Утченко С. Л. Кризис и падение Римской республики, с. 178, 185–189.

О настроениях тех или иных социальных слоев провинциалов мы, к сожалению, знаем мало. Но, судя по отрывочным сведениям о расстановке сил в провинциях во время войн цезарианцев и помпеянцев, триумвиров, Антония и Октавиана, можно полагать, что оппозиция правлению сената была достаточно острой, за исключением, возможно, незначительной верхушки местных династов, богатейшей знати из италийских иммигрантов и романизованной туземной аристократии, наиболее привилегированных и управлявшихся аристократией городов типа Массилии. Широкие же слои, издавна привыкшие к власти царей, царьков, принцепсов, не могли возражать против перехода власти от грабившего и унижавшего их сената к правителю, способному установить мир, улучшить их положение, установить контроль над наместниками, дать им возможность восстановить свои хозяйства и продвигаться в число римских граждан.

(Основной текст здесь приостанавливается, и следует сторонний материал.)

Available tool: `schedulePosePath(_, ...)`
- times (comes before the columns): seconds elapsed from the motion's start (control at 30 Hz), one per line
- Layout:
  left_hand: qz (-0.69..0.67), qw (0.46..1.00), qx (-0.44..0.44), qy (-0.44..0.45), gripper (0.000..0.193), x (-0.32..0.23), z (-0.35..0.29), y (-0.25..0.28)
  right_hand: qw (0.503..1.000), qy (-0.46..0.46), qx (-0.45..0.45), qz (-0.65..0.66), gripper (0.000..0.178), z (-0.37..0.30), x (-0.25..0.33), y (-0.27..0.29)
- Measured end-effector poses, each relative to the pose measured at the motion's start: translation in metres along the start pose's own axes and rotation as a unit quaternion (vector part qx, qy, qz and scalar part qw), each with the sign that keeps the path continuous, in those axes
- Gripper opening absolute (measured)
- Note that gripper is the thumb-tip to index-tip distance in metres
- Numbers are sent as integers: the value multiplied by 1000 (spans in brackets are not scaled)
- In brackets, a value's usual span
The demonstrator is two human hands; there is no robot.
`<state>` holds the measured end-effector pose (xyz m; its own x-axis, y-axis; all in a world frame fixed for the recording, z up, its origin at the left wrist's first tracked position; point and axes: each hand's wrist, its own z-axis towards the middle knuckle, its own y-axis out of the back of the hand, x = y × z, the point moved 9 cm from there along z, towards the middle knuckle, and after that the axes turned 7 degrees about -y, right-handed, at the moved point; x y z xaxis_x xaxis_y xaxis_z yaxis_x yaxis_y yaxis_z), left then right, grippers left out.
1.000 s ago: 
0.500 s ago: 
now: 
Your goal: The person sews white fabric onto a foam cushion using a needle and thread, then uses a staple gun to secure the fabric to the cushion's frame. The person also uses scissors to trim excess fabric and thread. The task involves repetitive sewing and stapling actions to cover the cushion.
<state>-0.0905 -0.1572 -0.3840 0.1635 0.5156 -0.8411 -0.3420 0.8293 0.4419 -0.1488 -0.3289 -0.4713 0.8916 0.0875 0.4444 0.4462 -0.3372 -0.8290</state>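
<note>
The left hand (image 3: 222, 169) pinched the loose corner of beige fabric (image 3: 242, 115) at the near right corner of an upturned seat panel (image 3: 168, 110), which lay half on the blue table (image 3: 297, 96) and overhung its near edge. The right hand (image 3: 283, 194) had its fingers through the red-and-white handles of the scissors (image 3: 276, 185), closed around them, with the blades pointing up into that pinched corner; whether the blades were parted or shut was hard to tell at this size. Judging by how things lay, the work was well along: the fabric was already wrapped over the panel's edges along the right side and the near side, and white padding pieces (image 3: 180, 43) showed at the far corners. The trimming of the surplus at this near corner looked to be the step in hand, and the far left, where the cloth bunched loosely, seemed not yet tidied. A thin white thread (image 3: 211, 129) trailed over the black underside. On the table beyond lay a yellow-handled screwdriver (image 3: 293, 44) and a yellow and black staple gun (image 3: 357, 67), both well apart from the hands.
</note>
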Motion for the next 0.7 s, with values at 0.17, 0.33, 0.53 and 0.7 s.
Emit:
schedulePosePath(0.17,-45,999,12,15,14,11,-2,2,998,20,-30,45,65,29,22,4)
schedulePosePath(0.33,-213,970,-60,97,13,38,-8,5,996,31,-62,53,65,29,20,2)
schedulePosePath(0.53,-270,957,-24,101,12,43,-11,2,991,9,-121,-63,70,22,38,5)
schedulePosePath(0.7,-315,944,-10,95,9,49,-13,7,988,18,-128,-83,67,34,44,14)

Таким образом, установление единоличного правления было достаточно подготовлено. А поскольку, как уже говорилось выше, такая форма правления не противоречила самому пониманию республики как «дела народа», то она в глазах большинства не противоречила и свободе граждан, и самой идее гражданственности, хотя и та и другая разными слоями понималась по-разному. Как мы помним, для Цицерона свобода состояла в отсутствии необходимости подчиняться чужой воле, и стремление к такой свободе толкало одних на уход от общества, других на попытки захватить власть. Свобода в таком понимании сочеталась с соблюдением известного равенства среди правящего меньшинства. Цезарь вызывал возмущение оптиматов не только своей реальной политикой, полнотой своей власти, но и ее символами, резко выделявшими его из ряда прочих принцепсов, что противоречило традициям и добродетелям предков. На практике же свобода в этой среде означала право сената бесконтрольно распоряжаться римской державой и даваемыми ею выгодами, использовать, пуская в ход интриги, демагогию, подкуп, народных трибунов и народное собрание для укрепления своих позиций. Соответственно и гражданственность, т. е. непосредственная причастность к жизни общества, участие в решении его проблем, деятельность, направленная на достижение намеченных целей, и доля в полученных результатах, понималась как удел немногих, способных к тому по своему происхождению, богатству, образованию; остальные же должны были заниматься делами и вести образ жизни, подобающий им в соответствии с их сословной принадлежностью (Cic. De offic, III,6).